Satélite seria utilizado para telecomunicações, incluindo frequencias militares. Plano foi apresentado a presidenta.

O Brasil tem até 2014 para lançar seu primeiro satélite geoestacionário, e para isso cogita não montar o equipamento no país e comprá-lo pronto. Esse satélite será usado para serviços de telecomunicações e uma pequena parte para o Ministério da Defesa.

O ministro das Comunicações, Paulo Bernardo, afirmou que a compra está prevista num plano já apresentado e aprovado pela presidenta Dilma Rousseff, que concordou com a possibilidade de não fabricar o satélite para não atrasar o cronograma.

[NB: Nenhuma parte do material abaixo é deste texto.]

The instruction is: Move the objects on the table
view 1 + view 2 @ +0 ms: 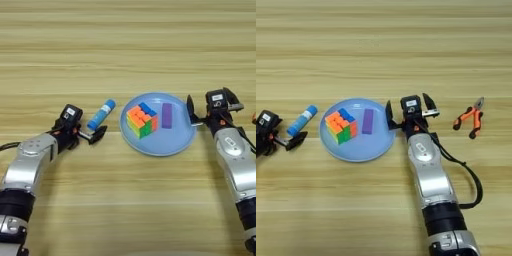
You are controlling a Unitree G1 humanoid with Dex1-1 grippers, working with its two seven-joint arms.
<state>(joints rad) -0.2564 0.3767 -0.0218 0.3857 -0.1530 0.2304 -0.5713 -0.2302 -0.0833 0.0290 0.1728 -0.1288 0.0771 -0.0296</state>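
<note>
- The table (125, 45) is a wide light-brown wooden top with plank lines running across it.
- The right arm reaches up from the lower right; its fingers (408, 110) are spread wide and hold nothing, one finger touching the plate's right rim, the other out toward the pliers.
- The left arm comes in from the lower left; its fingers (89, 131) sit just below the blue stick, one black finger pointing right, and I cannot tell how far open they are.
- A light-blue plate (150, 146) lies in the middle, between the two arms.
- A colourful puzzle cube (142, 120) sits on the plate's left half.
- Orange-handled pliers (470, 117) lie well right of the plate.
- The blue stick (101, 114) lies tilted on the table, just left of the plate.
- A small purple block (167, 115) lies on the plate, right of the cube.
</note>
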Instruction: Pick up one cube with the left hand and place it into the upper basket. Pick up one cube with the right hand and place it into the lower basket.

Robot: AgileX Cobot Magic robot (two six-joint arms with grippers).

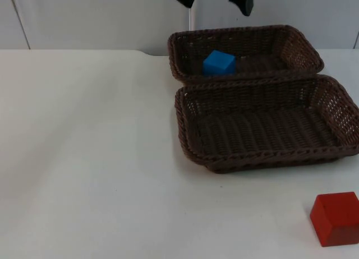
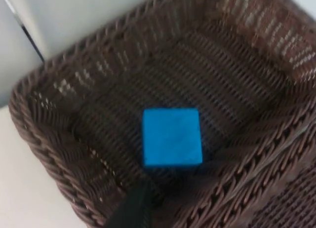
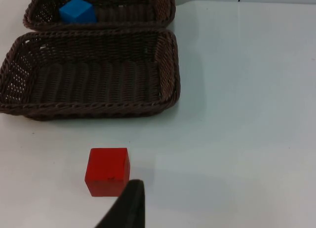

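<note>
Even bright lighting; soft shadow cast beside red cube (image 3: 107,171); upper basket (image 2: 59,154) weave slightly blurred.

No writing, label, brand mark, number or sign can be read anywhere in these pictures.
</note>
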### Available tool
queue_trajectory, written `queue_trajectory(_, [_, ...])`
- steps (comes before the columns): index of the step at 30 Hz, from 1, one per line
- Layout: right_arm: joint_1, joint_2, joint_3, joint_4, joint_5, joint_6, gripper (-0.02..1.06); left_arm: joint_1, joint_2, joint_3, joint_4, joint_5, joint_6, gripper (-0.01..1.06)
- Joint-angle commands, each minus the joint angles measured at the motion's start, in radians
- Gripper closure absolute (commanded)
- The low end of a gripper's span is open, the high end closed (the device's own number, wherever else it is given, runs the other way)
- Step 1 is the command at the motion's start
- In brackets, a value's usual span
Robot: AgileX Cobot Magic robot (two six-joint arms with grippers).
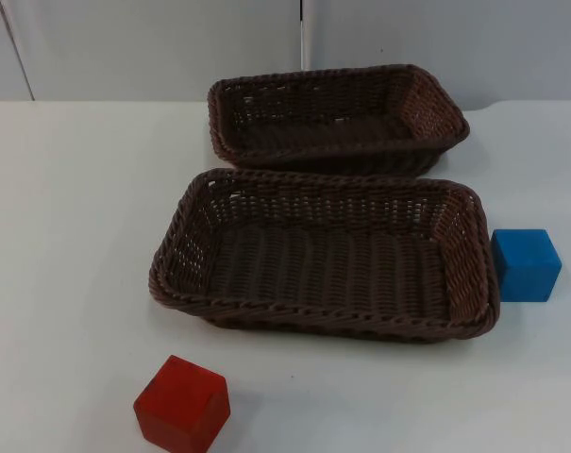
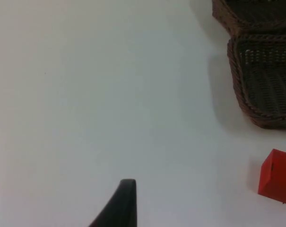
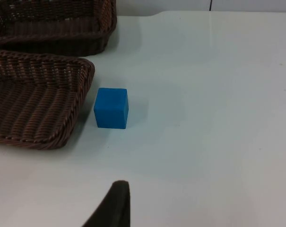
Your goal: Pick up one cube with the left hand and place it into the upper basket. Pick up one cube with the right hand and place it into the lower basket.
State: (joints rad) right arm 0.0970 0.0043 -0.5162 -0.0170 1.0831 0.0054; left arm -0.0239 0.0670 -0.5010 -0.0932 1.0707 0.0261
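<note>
Two baskets mid-worktop — upper basket [image 1: 436, 104] behind lower basket [image 1: 469, 274]. Red cube [image 1: 182, 404] at the near edge; blue cube [image 1: 526, 265] just right of the lower basket. Left gripper [image 2: 121, 208] and right gripper [image 3: 114, 208] over bare worktop [image 1: 68, 236] — whether either is open, I cannot tell.

left gripper [image 2: 120, 208], right gripper [image 3: 113, 205], above table
</note>
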Motion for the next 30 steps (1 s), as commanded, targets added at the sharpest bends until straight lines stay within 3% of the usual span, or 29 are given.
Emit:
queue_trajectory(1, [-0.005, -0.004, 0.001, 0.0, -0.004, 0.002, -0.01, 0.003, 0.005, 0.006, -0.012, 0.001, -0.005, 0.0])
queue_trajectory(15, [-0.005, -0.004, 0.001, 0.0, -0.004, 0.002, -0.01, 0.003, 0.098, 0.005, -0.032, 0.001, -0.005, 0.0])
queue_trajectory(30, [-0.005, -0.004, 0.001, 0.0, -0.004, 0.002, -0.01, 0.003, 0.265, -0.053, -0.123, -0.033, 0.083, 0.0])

A União Internacional de Telecomunicações (UIT) deu o prazo de 2014 para que o Brasil lance seu satélite, correndo risco de perder sua vez para outro país, caso desrespeite a data. "Se necessários, podemos até tentar negociar uma prorrogação, mas em tese teríamos que voltar para o fim da fila", completou o ministro. O orçamento disponível até a data do lançamento é de R$ 716 milhões.

O primeiro satélite geoestacionário será voltado principalmente para a área de telecomunicações, participando do Plano Nacional de Banda Larga (PNBL). Mas parte dele – entre 15% e 20% da capacidade total – será direcionado para uma frequência a ser operada pelas Forças Armadas

O plano apresentado para a presidenta também inclui um segundo satélite geoestacionário, que deverá ter uso nas telecomunicações e nos serviços de meteorologia. Até hoje o país não tem um satélite próprio para esses serviços.

Na avaliação de Bernardo, há tempo para montar ambiente favorável à construção do satélite de 2018, mas sobre o de 2014 ainda há incertezas. "Nós vamos fazer uma prospecção no mercado para saber se é possível fazer algumas etapas aqui, como a montagem. Para isso poderemos inclusive nos associar com empresas privadas que tenham condição de nos ajudar. A ideia é desenvolver no Brasil capacidade montar os satélites", acrescentou o ministro.

Outro satélite, menor e de órbita mais baixa, será lançado em 2012 para monitoramento da Amazônia. Um grupo de trabalho composto por Defesa, Comunicações e Ciência e Tecnologia estão estudando o plano de satélites brasileiros.

Esse grupo deverá apresentar em dois meses um diagnóstico sobre a possibilidade de construção do satélite no país.